▶ Activity:
When you reach the line containing "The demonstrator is" in the records below, start copying exactly, and stop once you have copied the line containing "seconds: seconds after".

▶ Input records:
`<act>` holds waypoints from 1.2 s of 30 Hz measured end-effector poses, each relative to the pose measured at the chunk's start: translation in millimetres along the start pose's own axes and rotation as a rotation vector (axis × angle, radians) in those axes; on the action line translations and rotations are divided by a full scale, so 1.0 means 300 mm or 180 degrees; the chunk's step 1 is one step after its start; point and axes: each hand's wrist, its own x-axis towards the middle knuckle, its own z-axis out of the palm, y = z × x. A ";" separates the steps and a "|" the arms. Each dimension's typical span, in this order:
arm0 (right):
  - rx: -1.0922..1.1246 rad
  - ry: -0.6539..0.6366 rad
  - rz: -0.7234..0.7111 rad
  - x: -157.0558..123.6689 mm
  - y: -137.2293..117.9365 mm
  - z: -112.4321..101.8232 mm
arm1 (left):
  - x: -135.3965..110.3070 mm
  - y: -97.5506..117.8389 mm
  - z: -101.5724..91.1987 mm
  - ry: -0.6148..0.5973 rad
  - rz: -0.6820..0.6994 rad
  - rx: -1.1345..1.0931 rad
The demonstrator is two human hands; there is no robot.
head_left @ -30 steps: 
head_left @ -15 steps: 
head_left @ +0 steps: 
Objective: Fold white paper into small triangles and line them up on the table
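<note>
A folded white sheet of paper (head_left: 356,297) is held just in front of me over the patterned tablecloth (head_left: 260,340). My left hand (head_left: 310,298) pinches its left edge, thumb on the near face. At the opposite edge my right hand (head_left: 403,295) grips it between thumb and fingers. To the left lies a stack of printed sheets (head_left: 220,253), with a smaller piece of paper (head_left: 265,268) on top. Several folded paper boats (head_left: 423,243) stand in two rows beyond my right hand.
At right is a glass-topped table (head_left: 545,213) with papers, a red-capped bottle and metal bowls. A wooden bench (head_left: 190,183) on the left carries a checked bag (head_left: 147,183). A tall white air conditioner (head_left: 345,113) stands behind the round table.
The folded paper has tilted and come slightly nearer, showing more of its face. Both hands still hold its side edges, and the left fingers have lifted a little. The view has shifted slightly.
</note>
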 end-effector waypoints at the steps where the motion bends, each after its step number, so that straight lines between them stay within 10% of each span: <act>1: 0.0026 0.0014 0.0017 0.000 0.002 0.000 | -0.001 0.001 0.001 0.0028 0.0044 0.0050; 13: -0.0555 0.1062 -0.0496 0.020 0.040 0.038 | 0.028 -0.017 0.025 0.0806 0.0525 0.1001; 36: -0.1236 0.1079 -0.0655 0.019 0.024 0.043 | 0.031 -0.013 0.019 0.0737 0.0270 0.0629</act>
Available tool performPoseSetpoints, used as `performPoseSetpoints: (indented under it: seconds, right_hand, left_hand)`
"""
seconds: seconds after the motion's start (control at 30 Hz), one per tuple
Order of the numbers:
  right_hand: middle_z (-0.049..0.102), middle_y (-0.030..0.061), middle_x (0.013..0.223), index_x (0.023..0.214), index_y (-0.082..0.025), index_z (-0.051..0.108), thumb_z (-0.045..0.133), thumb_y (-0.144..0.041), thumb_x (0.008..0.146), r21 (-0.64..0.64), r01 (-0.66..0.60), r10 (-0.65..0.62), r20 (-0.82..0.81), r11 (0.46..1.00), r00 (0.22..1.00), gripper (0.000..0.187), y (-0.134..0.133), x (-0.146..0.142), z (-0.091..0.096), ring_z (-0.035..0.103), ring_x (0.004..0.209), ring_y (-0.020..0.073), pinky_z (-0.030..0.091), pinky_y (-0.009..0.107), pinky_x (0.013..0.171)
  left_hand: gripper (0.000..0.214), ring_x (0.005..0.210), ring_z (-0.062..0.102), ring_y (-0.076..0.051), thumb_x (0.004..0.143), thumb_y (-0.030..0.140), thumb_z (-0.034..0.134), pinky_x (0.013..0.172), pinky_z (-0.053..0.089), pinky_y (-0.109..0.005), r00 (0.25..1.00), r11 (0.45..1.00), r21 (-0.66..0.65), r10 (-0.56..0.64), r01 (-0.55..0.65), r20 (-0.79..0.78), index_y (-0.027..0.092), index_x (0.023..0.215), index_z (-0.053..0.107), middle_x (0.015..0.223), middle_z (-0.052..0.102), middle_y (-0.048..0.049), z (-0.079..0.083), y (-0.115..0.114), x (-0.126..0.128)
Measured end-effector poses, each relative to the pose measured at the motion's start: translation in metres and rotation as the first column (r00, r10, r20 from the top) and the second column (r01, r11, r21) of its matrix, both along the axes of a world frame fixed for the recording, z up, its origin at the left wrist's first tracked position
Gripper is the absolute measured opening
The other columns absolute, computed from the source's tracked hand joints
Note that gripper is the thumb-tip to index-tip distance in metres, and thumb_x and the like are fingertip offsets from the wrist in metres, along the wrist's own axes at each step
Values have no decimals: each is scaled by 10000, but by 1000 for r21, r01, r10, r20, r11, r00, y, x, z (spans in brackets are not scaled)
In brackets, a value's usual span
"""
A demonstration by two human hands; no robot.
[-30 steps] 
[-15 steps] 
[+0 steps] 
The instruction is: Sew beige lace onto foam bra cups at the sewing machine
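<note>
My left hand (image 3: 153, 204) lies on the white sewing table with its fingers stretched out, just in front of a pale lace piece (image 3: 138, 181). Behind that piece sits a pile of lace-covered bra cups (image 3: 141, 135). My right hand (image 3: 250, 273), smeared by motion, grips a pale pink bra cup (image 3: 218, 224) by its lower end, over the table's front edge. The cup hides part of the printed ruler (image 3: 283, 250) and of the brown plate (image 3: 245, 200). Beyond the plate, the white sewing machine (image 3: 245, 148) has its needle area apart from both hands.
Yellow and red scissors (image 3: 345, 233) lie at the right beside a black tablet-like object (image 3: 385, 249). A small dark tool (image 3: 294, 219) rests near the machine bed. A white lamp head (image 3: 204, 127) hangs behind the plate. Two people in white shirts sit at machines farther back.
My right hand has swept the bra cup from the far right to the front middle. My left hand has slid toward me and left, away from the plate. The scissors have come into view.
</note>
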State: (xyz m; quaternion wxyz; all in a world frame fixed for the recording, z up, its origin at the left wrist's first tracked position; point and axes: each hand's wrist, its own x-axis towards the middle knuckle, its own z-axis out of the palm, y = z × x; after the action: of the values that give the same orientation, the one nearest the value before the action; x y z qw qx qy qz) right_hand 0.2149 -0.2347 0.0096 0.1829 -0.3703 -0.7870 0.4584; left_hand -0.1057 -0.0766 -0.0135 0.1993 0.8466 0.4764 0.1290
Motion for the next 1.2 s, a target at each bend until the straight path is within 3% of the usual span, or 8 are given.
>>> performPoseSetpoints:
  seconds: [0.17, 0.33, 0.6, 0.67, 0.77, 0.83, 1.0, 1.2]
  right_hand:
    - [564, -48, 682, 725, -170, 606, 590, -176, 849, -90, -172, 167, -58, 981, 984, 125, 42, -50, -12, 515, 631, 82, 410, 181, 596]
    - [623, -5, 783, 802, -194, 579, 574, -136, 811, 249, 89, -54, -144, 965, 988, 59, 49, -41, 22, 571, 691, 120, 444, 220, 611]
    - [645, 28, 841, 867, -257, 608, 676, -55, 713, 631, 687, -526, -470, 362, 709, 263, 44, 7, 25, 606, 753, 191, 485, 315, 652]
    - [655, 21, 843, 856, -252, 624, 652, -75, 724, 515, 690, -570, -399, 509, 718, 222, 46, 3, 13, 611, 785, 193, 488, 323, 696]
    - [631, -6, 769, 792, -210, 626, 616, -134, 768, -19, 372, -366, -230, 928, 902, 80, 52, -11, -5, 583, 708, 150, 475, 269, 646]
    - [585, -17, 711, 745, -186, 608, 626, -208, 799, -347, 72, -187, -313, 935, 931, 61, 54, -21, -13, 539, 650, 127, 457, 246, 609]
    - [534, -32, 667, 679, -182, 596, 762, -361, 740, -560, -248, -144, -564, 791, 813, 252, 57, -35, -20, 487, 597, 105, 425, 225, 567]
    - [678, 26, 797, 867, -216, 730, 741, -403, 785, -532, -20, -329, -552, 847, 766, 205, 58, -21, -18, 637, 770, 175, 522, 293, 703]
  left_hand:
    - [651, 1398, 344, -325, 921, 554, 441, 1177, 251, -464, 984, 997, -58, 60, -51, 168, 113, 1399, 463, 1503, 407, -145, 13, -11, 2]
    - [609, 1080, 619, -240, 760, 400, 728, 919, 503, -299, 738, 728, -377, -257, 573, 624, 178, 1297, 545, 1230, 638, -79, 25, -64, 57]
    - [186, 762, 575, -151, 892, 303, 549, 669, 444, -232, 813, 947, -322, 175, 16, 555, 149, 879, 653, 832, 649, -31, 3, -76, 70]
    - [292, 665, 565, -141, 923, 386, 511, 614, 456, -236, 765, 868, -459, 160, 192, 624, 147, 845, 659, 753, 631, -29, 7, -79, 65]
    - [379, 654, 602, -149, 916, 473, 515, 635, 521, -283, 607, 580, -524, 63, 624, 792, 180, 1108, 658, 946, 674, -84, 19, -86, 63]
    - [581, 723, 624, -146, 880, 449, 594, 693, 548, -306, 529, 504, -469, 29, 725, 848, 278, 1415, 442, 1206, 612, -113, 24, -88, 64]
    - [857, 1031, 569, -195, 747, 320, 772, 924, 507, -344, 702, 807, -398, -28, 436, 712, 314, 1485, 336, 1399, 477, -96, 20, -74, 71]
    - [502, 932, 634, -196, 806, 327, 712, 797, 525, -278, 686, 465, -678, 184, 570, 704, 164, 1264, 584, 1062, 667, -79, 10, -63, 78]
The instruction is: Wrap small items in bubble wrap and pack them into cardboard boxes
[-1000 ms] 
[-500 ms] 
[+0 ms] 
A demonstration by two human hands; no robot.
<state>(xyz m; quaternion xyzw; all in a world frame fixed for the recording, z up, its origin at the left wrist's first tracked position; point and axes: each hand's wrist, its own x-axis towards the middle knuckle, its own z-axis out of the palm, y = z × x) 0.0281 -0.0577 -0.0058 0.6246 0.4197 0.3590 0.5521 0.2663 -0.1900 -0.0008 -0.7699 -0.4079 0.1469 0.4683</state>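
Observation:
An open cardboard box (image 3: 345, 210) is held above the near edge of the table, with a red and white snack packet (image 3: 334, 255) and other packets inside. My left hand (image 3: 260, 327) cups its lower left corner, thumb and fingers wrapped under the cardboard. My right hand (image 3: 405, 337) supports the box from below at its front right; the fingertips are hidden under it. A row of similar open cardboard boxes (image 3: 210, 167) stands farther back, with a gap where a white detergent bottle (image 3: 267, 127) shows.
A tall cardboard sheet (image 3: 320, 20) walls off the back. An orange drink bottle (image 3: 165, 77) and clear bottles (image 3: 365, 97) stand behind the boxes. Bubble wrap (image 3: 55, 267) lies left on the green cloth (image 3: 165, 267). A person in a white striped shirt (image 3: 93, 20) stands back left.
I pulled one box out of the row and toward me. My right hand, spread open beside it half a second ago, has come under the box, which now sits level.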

▶ Your response:
The demonstrator is two human hands; there is no robot.
head_left @ -30 steps: 
head_left @ -15 steps: 
head_left @ +0 steps: 
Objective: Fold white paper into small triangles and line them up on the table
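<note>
A folded white sheet of paper (head_left: 356,297) is held just in front of me over the patterned tablecloth (head_left: 260,340). My left hand (head_left: 310,298) pinches its left edge, thumb on the near face. At the opposite edge my right hand (head_left: 403,295) grips it between thumb and fingers. To the left lies a stack of printed sheets (head_left: 220,253), with a smaller piece of paper (head_left: 265,268) on top. Several folded paper boats (head_left: 423,243) stand in two rows beyond my right hand.
At right is a glass-topped table (head_left: 545,213) with papers, a red-capped bottle and metal bowls. A wooden bench (head_left: 190,183) on the left carries a checked bag (head_left: 147,183). A tall white air conditioner (head_left: 345,113) stands behind the round table.
The folded paper has tilted and come slightly nearer, showing more of its face. Both hands still hold its side edges, and the left fingers have lifted a little. The view has shifted slightly.
</note>
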 end-effector waypoints at the steps where the motion bends, each after its step number, so that straight lines between them stay within 10% of each span: <act>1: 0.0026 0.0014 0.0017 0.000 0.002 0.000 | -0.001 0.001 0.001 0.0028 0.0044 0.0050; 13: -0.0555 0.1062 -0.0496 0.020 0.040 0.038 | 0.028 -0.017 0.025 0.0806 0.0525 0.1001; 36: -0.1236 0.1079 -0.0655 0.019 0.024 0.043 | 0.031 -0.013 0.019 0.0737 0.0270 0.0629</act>
Available tool performPoseSetpoints, used as `performPoseSetpoints: (indented under it: seconds, right_hand, left_hand)`
"""
seconds: seconds after the motion's start (control at 30 Hz), one per tuple

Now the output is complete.